Während er aufstand, wandte er sich an Onista und sagte: „Komm, ich will Dir etwas zeigen.“
Charrut ging zum Sitzplatz von Onythia, reichte ihr die Hand, verneigte sich und sagte: „Ich danke Euch für Euer Verständnis und Zuspruch, Onythia. Ich hoffe, wir sehen uns bald wieder“. Seinem Vater nickte er nur kurz zu. Gemeinsam verließen sie den Essensraum und begaben sich zum Wohntrakt von Charrut. Dort allerdings führte Charrut Onista zu einem etwas abseits gelegenen Raum. Der Raum war relativ spärlich ausgestattet; nur einige Sitzgelegenheiten und ein ovaler Tisch. Nachdem sie eingetreten waren, ging Charrut zu einer an der Seitenwand angebrachten Zugangskontrolleinheit und drückte auf dem dortigen Fingerabdrucksensor seinen Daumen. Daraufhin wurde von der Wand, vor der die Sitzgelegenheiten und der Tisch standen, die Wandverkleidung in die Decke gefahren und in der Decke wurden einige Leuchteinheiten aktiviert. Zum Vorschein kam eine unübersehbare Anzahl von verschiedensten Handfeuerwaffen aller Art.
„Dala!“ sagte Onista erstaunt und ging näher an die Wand heran. „Wie lange sammelst Du denn schon?“ fragte sie.
„Ungefähr seit fünfzehn Votharii“, erwiderte Charrut und stellte die Holzschatulle mit der Projektilwaffe, die er von Onythia erhalten hatte, in ein mittig angebrachtes leeres Fach.
„Das war die Waffe, die der Tato benutzt hatte, um Dich zu töten?“
„Ja, und fast wäre es Ihm gelungen.“
Onista ging langsam die Wand entlang und betrachtete die Handfeuerwaffen. Vor einer etwas kleineren blieb sie stehen und fragte: „Darf ich?“
„Natürlich, aber pass auf, sie sind alle Einsatzbereit!“
Onista nahm vorsichtig die kleine Handfeuerwaffe aus dem Fach, wog sie in der Hand und meinte: „Wie für Frauenhände gemacht.
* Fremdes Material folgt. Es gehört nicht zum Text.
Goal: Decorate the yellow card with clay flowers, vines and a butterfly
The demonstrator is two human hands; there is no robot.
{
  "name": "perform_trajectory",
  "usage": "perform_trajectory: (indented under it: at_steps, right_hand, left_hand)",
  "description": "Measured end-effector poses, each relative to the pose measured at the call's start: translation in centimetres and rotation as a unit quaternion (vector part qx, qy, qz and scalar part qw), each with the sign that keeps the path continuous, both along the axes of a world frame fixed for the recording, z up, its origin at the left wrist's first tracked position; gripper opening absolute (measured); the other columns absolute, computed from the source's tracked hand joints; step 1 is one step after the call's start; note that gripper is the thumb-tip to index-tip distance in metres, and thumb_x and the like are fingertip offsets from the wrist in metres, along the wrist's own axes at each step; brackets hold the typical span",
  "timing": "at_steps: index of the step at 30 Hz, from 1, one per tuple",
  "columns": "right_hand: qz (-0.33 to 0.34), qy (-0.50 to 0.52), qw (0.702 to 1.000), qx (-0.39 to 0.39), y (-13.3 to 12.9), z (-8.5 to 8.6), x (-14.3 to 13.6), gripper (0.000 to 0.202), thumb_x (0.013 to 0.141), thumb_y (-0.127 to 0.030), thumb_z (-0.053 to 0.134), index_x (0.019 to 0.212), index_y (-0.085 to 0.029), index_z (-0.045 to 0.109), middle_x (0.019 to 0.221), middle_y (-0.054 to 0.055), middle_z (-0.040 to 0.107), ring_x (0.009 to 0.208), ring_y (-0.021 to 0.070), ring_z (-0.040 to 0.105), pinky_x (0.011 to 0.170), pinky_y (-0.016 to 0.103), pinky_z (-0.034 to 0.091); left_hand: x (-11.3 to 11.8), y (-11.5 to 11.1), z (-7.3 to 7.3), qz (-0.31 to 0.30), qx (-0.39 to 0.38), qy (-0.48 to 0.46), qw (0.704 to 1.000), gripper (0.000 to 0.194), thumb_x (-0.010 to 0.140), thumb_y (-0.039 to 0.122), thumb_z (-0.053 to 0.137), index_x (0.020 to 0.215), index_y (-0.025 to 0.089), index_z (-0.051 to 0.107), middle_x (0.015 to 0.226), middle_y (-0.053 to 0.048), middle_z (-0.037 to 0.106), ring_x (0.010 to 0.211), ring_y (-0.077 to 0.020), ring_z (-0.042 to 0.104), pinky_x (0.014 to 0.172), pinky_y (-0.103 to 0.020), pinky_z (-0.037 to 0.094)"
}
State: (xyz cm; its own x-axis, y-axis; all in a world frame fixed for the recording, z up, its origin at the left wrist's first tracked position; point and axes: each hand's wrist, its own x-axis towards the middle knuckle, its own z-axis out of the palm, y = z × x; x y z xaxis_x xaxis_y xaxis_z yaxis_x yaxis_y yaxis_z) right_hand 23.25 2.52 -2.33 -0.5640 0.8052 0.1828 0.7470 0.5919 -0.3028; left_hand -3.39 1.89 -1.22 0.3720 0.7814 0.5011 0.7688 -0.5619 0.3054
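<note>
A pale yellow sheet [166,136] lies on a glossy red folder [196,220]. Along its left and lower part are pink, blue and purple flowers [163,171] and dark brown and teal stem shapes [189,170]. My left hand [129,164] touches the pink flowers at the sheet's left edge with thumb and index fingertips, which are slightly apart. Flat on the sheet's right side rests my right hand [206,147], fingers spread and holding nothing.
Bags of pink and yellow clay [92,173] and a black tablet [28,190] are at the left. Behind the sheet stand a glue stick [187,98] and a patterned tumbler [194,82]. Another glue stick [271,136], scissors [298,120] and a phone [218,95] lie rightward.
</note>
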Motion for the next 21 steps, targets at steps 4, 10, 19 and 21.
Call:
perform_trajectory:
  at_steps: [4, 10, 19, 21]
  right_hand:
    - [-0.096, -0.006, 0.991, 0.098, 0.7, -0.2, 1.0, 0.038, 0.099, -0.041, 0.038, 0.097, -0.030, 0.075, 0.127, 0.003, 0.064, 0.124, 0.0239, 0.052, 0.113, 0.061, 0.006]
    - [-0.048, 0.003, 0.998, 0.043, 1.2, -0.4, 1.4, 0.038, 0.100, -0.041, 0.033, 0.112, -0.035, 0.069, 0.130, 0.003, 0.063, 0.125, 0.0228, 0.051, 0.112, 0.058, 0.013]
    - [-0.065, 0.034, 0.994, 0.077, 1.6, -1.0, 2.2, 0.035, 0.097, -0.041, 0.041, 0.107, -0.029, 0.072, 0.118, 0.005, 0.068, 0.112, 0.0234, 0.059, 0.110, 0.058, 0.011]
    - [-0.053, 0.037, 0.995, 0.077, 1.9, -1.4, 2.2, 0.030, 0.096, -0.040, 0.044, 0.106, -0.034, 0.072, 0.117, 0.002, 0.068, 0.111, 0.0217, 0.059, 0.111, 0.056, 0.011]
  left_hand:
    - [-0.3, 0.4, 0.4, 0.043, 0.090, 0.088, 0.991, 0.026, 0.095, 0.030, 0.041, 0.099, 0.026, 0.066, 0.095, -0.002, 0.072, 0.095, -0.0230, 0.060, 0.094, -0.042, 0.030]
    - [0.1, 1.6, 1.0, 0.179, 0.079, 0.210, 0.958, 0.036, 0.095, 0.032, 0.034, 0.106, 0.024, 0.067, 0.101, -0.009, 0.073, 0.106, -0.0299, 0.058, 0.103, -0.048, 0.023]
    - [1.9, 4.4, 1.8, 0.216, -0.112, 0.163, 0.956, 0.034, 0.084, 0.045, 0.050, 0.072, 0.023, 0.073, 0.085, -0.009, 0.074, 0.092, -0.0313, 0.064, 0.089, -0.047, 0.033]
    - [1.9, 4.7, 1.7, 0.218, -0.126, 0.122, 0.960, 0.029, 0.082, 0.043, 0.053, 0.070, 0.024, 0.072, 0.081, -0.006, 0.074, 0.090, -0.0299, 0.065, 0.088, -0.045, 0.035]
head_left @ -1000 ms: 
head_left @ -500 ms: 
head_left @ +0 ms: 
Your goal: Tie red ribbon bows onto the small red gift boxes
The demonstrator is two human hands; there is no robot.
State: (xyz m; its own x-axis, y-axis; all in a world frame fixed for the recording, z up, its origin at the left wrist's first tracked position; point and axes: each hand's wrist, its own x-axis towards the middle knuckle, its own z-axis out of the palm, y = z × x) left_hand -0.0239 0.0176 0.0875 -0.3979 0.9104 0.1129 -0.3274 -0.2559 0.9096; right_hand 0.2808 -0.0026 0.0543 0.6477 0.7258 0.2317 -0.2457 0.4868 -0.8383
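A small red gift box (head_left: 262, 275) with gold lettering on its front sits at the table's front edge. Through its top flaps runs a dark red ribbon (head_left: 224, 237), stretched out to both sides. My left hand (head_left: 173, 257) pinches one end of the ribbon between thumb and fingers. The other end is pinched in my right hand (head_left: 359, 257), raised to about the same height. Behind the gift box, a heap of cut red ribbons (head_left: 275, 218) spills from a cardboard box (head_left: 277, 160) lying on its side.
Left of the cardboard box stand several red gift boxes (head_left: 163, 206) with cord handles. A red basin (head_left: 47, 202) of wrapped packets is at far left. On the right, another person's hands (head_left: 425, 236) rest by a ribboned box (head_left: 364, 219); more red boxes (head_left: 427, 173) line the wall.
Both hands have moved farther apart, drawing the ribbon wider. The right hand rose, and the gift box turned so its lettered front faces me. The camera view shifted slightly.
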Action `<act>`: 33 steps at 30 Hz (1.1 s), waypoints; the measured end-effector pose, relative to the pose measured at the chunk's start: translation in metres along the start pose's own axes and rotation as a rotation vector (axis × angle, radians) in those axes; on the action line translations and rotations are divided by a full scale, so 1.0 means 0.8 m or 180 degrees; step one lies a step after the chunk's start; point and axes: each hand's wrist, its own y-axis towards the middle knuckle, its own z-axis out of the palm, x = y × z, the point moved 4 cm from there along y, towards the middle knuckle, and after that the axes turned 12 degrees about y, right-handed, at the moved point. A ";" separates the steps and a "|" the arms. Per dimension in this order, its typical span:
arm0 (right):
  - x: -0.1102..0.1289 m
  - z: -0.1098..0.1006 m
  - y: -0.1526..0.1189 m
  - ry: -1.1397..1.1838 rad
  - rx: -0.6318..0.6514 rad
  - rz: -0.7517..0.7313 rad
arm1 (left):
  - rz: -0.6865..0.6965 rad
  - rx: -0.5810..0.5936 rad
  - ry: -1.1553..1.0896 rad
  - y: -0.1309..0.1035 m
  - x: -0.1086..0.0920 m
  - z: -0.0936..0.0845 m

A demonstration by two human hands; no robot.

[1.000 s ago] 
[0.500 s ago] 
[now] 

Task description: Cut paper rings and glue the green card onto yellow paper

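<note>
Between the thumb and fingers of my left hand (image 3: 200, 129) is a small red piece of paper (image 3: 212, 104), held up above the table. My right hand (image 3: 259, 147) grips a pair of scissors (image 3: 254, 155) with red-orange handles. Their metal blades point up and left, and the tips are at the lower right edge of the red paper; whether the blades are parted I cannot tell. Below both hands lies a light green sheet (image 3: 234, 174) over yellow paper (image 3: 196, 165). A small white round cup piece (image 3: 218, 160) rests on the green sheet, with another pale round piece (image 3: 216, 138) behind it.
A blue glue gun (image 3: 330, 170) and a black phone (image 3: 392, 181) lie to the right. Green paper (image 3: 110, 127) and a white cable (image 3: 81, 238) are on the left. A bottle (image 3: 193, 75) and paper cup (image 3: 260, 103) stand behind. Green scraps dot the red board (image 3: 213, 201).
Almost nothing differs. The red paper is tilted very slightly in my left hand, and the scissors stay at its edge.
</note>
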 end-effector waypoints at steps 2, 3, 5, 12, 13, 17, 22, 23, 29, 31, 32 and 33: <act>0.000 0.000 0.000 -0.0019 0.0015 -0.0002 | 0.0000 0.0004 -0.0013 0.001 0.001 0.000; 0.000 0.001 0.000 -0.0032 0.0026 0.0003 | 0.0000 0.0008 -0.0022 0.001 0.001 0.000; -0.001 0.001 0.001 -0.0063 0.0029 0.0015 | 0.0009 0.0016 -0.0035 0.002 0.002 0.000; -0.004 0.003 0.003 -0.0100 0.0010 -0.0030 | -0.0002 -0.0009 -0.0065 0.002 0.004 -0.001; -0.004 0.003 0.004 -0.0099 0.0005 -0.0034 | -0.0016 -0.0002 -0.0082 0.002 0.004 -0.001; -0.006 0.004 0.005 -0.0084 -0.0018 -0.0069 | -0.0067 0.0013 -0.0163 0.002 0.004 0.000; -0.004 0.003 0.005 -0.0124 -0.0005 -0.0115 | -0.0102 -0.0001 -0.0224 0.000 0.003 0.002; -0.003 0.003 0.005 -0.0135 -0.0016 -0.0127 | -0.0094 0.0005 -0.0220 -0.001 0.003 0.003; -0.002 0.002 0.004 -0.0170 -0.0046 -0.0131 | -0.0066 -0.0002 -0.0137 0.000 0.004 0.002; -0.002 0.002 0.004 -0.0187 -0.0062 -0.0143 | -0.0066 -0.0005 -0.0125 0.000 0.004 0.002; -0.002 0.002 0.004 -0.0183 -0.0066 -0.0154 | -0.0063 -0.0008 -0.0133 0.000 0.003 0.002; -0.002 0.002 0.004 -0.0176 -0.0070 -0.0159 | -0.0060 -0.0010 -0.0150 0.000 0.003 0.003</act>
Sie liegt leicht und handlich in der Hand.“ Anschließend legte sie die Waffe wieder zurück, blickte Charrut an und sagte: „Auch ich habe ein Geschenk für Dich, das ich Dir gerne noch geben würde, bevor wir zum Raumhafen aufbrechen.“
Charrut lächelte sie an, verschloss die Handfeuerwaffensammlung und beide gingen zu ihrem Wohntrakt. Nachdem sie dort angekommen waren, ging Onista zu ihren Reisesachen und holte ein Paket hervor. Sie drehte sich zu Charrut um und sagte: „Ausziehen!“
Charrut war überrascht. „Ausziehen? Alles?“
Onista lachte auf. „Nein, nur Deinen Anzug.“
Charrut zog sich den Anzug aus, und als er damit fertig war, bekam er von Onista das Paket mit den Worten überreicht: „Von Sidona und mir!“
„Von Euch beiden?“ fragte Charrut überrascht zurück, setzte sich und wog das Paket kurz in den Händen: „Relativ schwer.“ Dann entfernte er die Geschenkverpackung und öffnete das Paket. Zum Vorschein kam eine schlichte, blütenweise Uniform, die bis auf das Abzeichen des ‚del Harkon‘-Khasurns nichts enthielt. Unter der Uniform lagen im Paket ein Paar glänzende schwarze, wadenhohe Stiefel und ein leerer schwarzer Waffengurt.
Charrut blickte überrascht Onista an: „Das war doch bestimmt teuer?“
„Lass das meine Sorge sein, mein Schatz“, antwortete Onista und begutachtete das Werk ihrer Schwester, als sich Charrut die Uniform anzog.
Nachdem Charrut alle Teile der Uniform angezogen hatte, betrachtete er sich selbst in einem Feldspiegel und meinte dann zu Onista: „Die Uniform wirkt richtig elegant. Schlicht, einfach, elegant und edel. Kein überbordender Protz wie bei vielen Adeligen.“
„Gefällt sie Dir wirklich?“ fragte Onista zweifelnd.
„Aber ja. Sie gefällt mir sehr. Da werden sich bestimmt einige Frauen nach mir umsehen und …“
„Hey, pass auf, was Du sagst!“ fuhr ihm Onista dazwischen. Charrut fing an, laut und herzhaft zu lachen, und nach einigen Augenblicken musste auch Onista lachen.